Still not true. The prediction capability of other agents in the same universe does not make the decisions made by an agent into not-decisions. (This is a common confusion that often leads to bad decision-theoretic claims.)
If free will is not the case, there are no agents (anymore?) If it is the case that the universe in the past might lead to an agent making one of two or more decisions, then free will is the case and perfect prediction is impossible; if it is not the case that an entity can take any one of two or more actions, then free will is not the case and perfect prediction is possible. Note that it is possible for free will to exist but for me to not be one of the agents. Sometimes I lose sleep over that.
A starting point.
The scale does not decide the weight of the load.
A sufficiently intelligent and informed AI existing in the orbit of Alpha Centauri but in no way interacting with any other agent (in the present or future) does not by its very existence remove the capability of every agent in the galaxy to make decisions. That would be a ridiculous way to carve reality.
The characteristic of the universe that allows or prevents the existence of such an AI is what is being carved.
Can you clarify what you mean by "agent"?
One of the necessary properties of an agent is that it makes decisions.
I infer from context that free will is necessary to make decisions on your model... confirm?
Yeah, the making of a decision (as opposed to a calculation) and the influence of free will are coincident.

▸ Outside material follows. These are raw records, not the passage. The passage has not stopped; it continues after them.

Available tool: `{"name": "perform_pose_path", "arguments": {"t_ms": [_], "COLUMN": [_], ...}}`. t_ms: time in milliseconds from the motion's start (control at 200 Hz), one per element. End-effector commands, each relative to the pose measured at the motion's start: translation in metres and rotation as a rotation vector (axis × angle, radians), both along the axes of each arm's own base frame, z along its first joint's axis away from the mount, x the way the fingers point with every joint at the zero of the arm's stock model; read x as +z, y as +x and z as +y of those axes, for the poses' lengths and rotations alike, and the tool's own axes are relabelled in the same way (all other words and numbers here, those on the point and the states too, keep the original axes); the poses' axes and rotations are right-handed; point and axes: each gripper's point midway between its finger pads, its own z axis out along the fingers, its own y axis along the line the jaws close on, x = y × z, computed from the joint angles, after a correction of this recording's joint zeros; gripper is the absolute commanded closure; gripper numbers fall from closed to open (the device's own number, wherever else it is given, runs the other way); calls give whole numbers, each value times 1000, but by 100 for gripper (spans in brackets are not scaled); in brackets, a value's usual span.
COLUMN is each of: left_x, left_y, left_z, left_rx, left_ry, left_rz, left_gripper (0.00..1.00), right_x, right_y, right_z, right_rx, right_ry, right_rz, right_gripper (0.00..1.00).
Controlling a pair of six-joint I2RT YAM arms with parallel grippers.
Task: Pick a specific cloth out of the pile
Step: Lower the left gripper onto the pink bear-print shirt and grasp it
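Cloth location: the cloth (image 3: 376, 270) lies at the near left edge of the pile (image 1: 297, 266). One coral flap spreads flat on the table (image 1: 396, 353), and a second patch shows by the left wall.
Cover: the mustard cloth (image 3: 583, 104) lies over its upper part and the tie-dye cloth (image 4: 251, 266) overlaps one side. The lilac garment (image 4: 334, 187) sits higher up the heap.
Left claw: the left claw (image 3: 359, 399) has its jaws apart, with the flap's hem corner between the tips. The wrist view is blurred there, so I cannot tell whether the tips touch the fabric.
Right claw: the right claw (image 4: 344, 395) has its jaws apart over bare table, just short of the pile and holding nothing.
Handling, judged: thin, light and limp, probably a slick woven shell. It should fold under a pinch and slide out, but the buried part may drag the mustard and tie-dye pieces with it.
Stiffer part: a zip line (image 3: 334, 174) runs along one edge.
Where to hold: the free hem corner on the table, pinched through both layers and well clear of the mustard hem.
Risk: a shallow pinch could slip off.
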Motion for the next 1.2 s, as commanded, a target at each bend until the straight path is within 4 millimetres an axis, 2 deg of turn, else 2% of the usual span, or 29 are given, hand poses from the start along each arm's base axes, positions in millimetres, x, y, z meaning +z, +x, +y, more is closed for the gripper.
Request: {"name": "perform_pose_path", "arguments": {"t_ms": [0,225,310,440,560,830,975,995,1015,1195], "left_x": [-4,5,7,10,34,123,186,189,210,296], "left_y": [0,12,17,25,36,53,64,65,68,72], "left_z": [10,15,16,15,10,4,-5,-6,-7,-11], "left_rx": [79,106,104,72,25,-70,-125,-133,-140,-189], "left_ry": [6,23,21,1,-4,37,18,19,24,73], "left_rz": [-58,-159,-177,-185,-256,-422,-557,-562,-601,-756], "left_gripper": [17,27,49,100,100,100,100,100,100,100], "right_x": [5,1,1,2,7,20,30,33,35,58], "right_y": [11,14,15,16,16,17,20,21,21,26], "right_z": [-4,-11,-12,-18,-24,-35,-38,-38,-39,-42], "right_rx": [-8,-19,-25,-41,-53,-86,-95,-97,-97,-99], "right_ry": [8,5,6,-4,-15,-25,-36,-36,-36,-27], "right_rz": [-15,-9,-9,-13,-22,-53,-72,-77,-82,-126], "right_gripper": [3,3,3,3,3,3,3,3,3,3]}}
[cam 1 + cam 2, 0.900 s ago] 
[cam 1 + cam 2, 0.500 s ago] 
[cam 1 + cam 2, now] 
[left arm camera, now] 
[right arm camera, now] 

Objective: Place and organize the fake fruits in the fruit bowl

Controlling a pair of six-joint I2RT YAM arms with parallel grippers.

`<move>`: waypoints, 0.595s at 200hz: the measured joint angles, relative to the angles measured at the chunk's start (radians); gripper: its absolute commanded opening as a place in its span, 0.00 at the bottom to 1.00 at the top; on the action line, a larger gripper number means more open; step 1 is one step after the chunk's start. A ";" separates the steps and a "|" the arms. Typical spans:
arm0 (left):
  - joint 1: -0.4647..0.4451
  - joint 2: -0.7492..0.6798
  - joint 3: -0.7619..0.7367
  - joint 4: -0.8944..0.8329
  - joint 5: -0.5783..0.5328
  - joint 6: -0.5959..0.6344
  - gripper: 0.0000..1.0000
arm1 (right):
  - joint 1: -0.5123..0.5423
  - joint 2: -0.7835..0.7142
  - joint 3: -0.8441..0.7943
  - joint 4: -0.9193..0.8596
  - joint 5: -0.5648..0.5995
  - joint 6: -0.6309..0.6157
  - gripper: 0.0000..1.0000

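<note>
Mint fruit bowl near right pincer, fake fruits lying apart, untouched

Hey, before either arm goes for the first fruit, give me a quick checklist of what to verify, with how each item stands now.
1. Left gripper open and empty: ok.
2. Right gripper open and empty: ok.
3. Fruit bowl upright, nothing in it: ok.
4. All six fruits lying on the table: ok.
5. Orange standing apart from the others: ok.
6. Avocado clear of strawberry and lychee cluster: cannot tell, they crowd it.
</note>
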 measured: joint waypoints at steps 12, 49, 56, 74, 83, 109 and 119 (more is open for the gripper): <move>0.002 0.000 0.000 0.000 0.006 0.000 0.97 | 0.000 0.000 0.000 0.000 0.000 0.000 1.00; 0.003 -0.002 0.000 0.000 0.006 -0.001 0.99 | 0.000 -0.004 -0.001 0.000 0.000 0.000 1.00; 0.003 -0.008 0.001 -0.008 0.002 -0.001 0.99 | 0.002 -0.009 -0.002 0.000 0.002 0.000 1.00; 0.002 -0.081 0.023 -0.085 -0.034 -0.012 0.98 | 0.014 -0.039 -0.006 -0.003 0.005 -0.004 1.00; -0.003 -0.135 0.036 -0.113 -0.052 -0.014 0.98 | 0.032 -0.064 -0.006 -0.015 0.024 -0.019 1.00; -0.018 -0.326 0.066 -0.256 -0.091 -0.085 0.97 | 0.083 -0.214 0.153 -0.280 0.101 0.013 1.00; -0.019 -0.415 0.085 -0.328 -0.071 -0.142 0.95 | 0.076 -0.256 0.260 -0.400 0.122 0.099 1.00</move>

OK, thanks for clarifying your position. A couple of further assumptions... 1) I assume that what's actually necessary for "agency" on your account is that I'm the sort of system whose actions cannot be deterministically predicted, not merely that I have not been predicted... creating Predictor doesn't eliminate my "agency," it merely demonstrates that I never had any such thing, and destroying Predictor doesn't somehow provide me with or restore my "agency". 2) I assume that true randomness doesn't suffice for "agency" on your account... that Schrodinger's Cat doesn't involve an "agent" who "decides" to do anything in particular, even though it can't be deterministically predicted. Yes? So, OK. Assuming all of that: Suppose Sam performs three actions: (A1) climbs to the roof of a high building, (A2) steps off the edge, and (A3) accelerates toward the ground. Suppose further that A1-A3 were predictable, and therefore on your account not "decisions." Is there any useful distinction to be made between A1, A2, and A3? For example, predicting A3 only requires a knowledge of ballistics, whereas predicting A1 and A2 require more than that. Would you classify them differently on those grounds?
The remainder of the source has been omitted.